Below is a listing to copy exactly; no image goes into the copy.
Start of Block
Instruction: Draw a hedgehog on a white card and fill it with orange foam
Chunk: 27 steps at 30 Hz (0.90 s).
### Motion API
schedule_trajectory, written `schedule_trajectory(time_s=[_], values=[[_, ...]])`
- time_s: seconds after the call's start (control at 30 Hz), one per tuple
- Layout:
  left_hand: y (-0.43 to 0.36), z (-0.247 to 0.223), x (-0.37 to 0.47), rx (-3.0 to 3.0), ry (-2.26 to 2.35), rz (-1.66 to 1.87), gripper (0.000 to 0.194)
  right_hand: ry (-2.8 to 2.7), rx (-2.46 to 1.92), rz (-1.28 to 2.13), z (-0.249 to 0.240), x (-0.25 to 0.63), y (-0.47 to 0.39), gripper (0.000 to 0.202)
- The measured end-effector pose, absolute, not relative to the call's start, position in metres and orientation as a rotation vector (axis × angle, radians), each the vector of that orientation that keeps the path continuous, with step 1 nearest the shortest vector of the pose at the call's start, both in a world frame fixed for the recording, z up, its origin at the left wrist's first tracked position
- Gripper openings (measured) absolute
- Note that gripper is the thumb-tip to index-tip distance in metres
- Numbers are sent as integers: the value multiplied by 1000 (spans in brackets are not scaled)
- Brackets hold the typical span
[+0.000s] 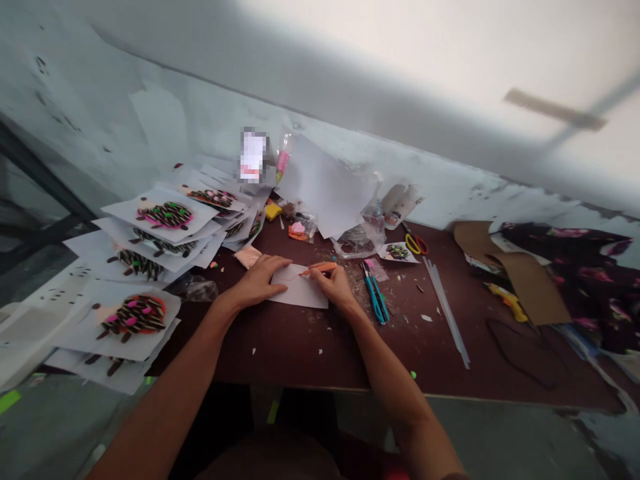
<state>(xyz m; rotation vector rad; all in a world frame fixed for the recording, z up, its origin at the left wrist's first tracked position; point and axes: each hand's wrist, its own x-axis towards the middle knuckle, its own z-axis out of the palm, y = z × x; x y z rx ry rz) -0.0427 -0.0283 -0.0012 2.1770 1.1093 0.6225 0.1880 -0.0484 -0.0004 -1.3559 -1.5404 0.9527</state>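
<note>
A white sheet of paper (300,293) lies on the dark red table in front of me, with a faint line on its upper part. My left hand (261,280) rests on the sheet's left side, its thumb and fingers spread apart. My right hand (334,283) is closed around an orange pencil (323,267), whose tip points left and meets the paper near its upper edge. Just beyond my left hand is a small pale pink piece (247,256). Teal-handled pliers (376,300) lie to the right of my right hand.
Stacked sheets with hedgehog pictures (133,320) fill the left. Behind are plastic bags (363,240) and a large white sheet (325,180). To the right lie scissors (417,244), clear glue sticks (447,313), a yellow glue gun (507,301), brown cardboard (530,287) and flowered cloth (565,257).
</note>
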Motion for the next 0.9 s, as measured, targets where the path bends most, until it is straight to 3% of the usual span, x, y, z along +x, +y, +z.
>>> schedule_trajectory(time_s=[0.9], values=[[-27,-1,-44,2170,1104,612,58,-1504,-1446,975,10,200,-55,23]])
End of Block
▶ [SOLUTION]
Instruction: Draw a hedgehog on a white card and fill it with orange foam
Chunk: 27 steps at 30 Hz (0.90 s).
### Motion API
schedule_trajectory, written `schedule_trajectory(time_s=[_], values=[[_, ...]])`
- time_s: seconds after the call's start (control at 30 Hz), one per tuple
- Layout:
  left_hand: y (-0.43 to 0.36), z (-0.247 to 0.223), x (-0.37 to 0.47), rx (-3.0 to 3.0), ry (-2.26 to 2.35), rz (-1.66 to 1.87), gripper (0.000 to 0.194)
  right_hand: ry (-2.8 to 2.7), rx (-2.46 to 1.92), rz (-1.28 to 2.13), z (-0.249 to 0.240), x (-0.25 to 0.63), y (-0.47 to 0.39), gripper (0.000 to 0.202)
- The measured end-effector pose, absolute, not relative to the call's start, position in metres and orientation as a rotation vector (axis × angle, radians), each the vector of that orientation that keeps the path continuous, with step 1 nearest the shortest vector of the pose at the call's start, both in a world frame fixed for the recording, z up, its origin at the left wrist's first tracked position
- Gripper openings (measured) absolute
- Note that gripper is the thumb-tip to index-tip distance in metres
- Numbers are sent as integers: the value multiplied by 1000 (spans in brackets are not scaled)
- Brackets hold the typical span
[+0.000s] 
<state>(xyz m; rotation vector rad; all in a world frame fixed for the recording, z up, its origin at the left wrist's first tracked position; point and axes: each hand's wrist, its own x-axis towards the middle knuckle, its own z-axis out of the palm, y = z × x; x y z rx ry rz) -0.0427 -0.0283 -0.0012 2.1770 1.1093 0.6225 0.1880 -0.0484 -0.0004 -1.3559 -1.5404 0.9527</state>
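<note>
A white sheet of paper (300,293) lies on the dark red table in front of me, with a faint line on its upper part. My left hand (261,280) rests on the sheet's left side, its thumb and fingers spread apart. My right hand (334,283) is closed around an orange pencil (323,267), whose tip points left and meets the paper near its upper edge. Just beyond my left hand is a small pale pink piece (247,256). Teal-handled pliers (376,300) lie to the right of my right hand.
Stacked sheets with hedgehog pictures (133,320) fill the left. Behind are plastic bags (363,240) and a large white sheet (325,180). To the right lie scissors (417,244), clear glue sticks (447,313), a yellow glue gun (507,301), brown cardboard (530,287) and flowered cloth (565,257).
</note>
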Motion for the next 0.9 s, as measured, targets where the path bends most, until it is straight to 3% of the usual span, x, y, z along +x, +y, +z.
>>> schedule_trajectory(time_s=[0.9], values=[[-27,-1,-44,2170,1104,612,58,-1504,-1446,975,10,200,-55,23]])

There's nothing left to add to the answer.